JEL categories: J23, J63, E32
Keywords: gross job flows, worker flows, labour reallocation
1. Introduction
The analysis of the reallocation of labour currently has two major
strands. The search and matching approach is about worker flows.
The set of papers on job creation and job destruction is about
job flows. These two literatures have largely developed
along separate tracks. Yet their synthesis is essential to an
understanding of labour market dynamics and the reallocation of
labour in general, and unemployment in particular. This paper
advances this synthesis by exploring the empirical relationship
between job and worker flows at establishment level.
The relationship between aggregate job and worker flows is non-trivial,
although most models assume them to be equal. Recent microeconometric
evidence from Hamermesh, Hassink and van Ours (1996) and Burgess,
Lane and Stevens (1996) has shown that behaviour at the micro
level is complex: shrinking establishments engage in hiring and
growing establishments fire workers.
In this paper, we label that component of worker flows which exceeds
job flows as "churning" flows and focus on the joint
processes generating job and churning flows at level of the establishment.
Put differently, we examine match heterogeneity over and above
establishment heterogeneity: simultaneous hiring and firing by
establishments (establishments churning workers) and/or workers
quitting and being replaced (workers churning establishments).

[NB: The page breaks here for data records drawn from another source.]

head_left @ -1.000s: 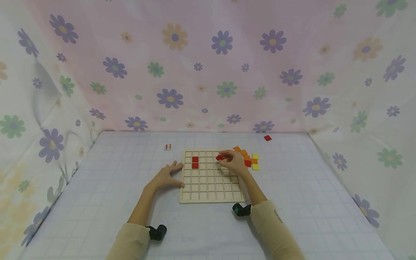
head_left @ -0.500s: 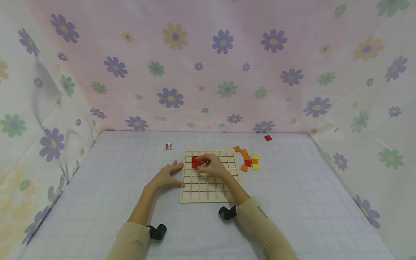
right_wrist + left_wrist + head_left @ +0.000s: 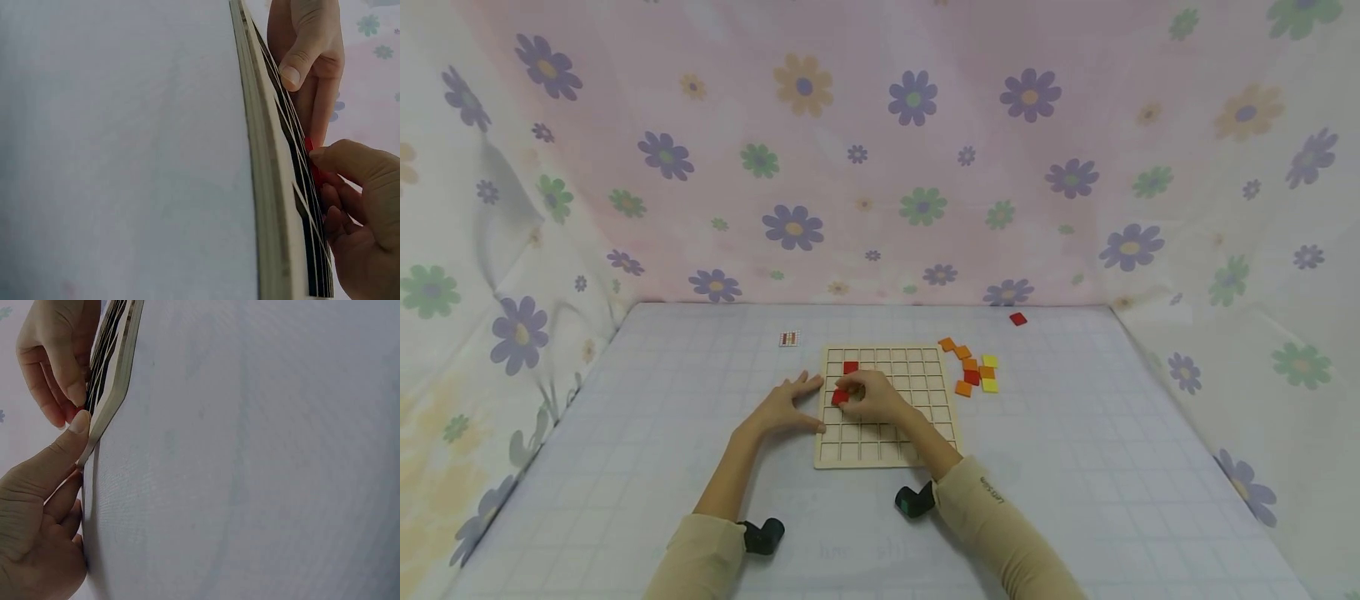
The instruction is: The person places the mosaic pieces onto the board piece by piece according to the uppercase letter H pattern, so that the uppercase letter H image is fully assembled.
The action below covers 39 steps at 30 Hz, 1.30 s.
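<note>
A square red tile (image 3: pixel 839 398) is pinched between the thumb and fingers of my right hand (image 3: pixel 876 400), low over the left part of the wooden grid board (image 3: pixel 880 461). Another red tile (image 3: pixel 850 367) lies in a cell near the board's upper left; a second one set below it is hidden behind the right hand's fingers. My left hand (image 3: pixel 778 408) is spread along the board's left edge, fingers and thumb touching it. In the left wrist view its thumb (image 3: pixel 79 422) rests on the rim.
Right of the board lie several loose tiles: orange tiles (image 3: pixel 963 388), yellow tiles (image 3: pixel 990 386) and a red tile (image 3: pixel 972 377). A lone red tile (image 3: pixel 1018 318) sits farther back. A small patterned card (image 3: pixel 789 338) lies behind the board's left side. Flowered cloth (image 3: pixel 880 183) hangs around the table.
My right hand has carried the red tile leftward across the board, then slightly nearer, to below the upper red tile. The left hand has stayed at the board's edge.
</note>
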Available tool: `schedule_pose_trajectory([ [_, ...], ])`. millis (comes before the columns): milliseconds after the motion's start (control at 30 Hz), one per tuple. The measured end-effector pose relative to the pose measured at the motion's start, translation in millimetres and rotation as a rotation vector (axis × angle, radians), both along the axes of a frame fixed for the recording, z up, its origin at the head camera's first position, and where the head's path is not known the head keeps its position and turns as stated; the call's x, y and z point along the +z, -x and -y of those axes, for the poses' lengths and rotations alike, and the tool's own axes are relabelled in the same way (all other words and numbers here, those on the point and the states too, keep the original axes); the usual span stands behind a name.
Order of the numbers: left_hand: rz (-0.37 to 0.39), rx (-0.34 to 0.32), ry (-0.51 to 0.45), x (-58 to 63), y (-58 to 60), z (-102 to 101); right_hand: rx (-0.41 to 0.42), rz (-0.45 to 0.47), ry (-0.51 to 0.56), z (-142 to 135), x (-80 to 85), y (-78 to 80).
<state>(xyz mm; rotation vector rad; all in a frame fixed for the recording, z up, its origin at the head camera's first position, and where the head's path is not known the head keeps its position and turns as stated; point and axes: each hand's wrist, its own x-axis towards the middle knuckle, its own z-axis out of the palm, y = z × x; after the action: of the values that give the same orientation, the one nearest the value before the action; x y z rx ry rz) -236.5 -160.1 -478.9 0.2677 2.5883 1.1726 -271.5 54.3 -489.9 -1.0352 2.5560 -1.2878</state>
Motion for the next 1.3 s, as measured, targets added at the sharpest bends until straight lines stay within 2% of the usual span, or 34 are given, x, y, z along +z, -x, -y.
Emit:
schedule_pose_trajectory([
  [167, -0.004, -0.004, 0.007, -1.6, 0.9, -0.1, -0.015, 0.025, -0.007, -4.1, -1.8, 1.5],
  [367, -0.006, -0.005, -0.002, -1.5, 1.0, -1.0, -0.004, -0.01, -0.015, -6.3, -1.7, 1.8],
  [533, -0.009, -0.011, -0.001, -2.3, 1.0, -1.1, 0.017, -0.045, -0.069, -7.4, 2.0, 0.4],
  [733, -0.015, -0.016, 0.002, -2.7, 1.3, -0.9, 0.031, -0.031, -0.099, -7.3, 3.1, 1.5],
  [900, -0.007, -0.018, 0.008, -2.7, 0.5, -0.2, 0.016, -0.029, -0.077, -5.6, 0.3, 2.3],
  [1133, -0.008, -0.013, 0.013, -1.8, -0.5, -0.6, -0.049, -0.092, -0.004, 1.8, -5.3, 1.9],
  [1300, -0.008, -0.012, 0.021, 0.2, -1.5, -0.8, -0.042, -0.144, 0.053, 2.4, -12.2, 5.1],
])
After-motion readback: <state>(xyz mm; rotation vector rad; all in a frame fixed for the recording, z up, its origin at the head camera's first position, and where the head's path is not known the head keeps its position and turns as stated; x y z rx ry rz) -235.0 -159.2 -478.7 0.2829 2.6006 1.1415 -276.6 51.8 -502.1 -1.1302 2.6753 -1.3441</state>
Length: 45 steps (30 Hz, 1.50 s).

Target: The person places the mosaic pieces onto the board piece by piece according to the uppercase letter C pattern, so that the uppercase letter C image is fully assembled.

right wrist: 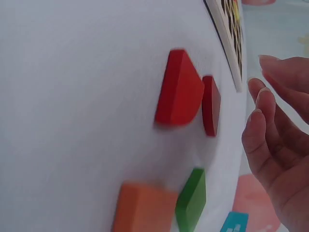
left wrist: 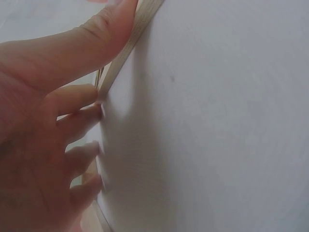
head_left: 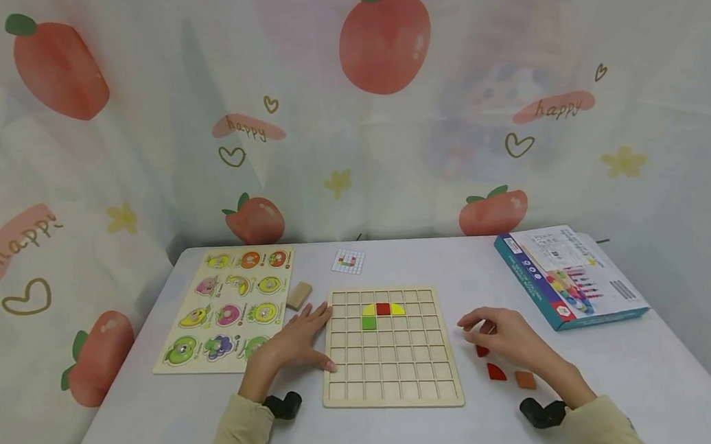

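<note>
A wooden grid board (head_left: 393, 406) lies on the table. On it sit a red square (head_left: 383, 309) between two yellow quarter-circle pieces (head_left: 398, 309), and a green square (head_left: 369, 323) below the left one. My left hand (head_left: 295, 340) rests at the board's left edge, fingers spread, thumb touching the rim. To the board's right, my right hand (head_left: 504, 335) hovers with bent fingers and a gap to the thumb; nothing shows between them. Below it lie a red quarter-circle piece (right wrist: 179, 92), another red piece (right wrist: 211, 106), an orange square (right wrist: 147, 208) and a green piece (right wrist: 192, 200).
A fruit puzzle board (head_left: 204, 365) lies at the left, with a small wooden block (head_left: 299, 295) beside it. Behind the grid board is a pattern card (head_left: 348, 261). At the back right lies a flat box (head_left: 582, 275). A printed curtain (head_left: 314, 156) hangs behind the table.
</note>
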Motion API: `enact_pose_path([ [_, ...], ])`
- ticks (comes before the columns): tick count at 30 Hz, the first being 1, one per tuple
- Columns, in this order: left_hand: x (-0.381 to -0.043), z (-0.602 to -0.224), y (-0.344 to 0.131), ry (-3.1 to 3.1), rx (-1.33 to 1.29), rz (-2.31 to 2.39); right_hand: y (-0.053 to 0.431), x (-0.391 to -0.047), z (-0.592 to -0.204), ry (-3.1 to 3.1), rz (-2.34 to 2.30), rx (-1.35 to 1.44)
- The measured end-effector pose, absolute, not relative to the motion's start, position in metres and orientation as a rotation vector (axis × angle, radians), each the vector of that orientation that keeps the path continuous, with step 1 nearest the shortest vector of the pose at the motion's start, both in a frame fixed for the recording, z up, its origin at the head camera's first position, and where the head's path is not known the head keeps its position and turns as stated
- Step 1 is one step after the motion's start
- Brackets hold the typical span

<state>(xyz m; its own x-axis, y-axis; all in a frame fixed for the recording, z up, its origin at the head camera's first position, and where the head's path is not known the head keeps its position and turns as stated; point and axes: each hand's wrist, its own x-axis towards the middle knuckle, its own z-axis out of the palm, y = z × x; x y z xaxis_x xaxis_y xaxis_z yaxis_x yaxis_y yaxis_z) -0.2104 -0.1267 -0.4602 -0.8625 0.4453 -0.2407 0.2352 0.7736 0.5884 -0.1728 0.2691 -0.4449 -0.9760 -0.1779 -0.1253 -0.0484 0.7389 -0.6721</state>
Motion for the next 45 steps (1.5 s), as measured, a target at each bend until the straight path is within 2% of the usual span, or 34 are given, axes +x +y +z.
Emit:
enact_pose_path([
  [22, -0.212, -0.462, -0.127, 2.609, 0.512, 0.765, 0.334, -0.163, -0.439, 2.781, -0.816, -0.124],
  [31, -0.21, -0.46, -0.126, 2.608, 0.51, 0.771, 0.336, -0.163, -0.444, 2.738, -0.785, -0.052],
  [45, -0.212, -0.464, -0.128, 2.613, 0.54, 0.751, 0.338, -0.162, -0.451, 2.728, -0.946, -0.09],
])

Splitting worker turnover into job reallocation and churning flows
provides, we believe, a useful alternative perspective on labour
market flows as it gets closer to the two fundamental processes
underlying job and worker reallocation. These are: the re-evaluation
by the establishment of the number of job slots it wants, and
the re-evaluation by both parties of the match of a particular
job slot and a particular worker. Thus, worker flows have two
components: those which are an immediate consequence of job creation
and destruction, and those in excess of job flows. The second
component, which is what we call churning flows, could be the
result of random mismatches or could be an equilibrium phenomenon.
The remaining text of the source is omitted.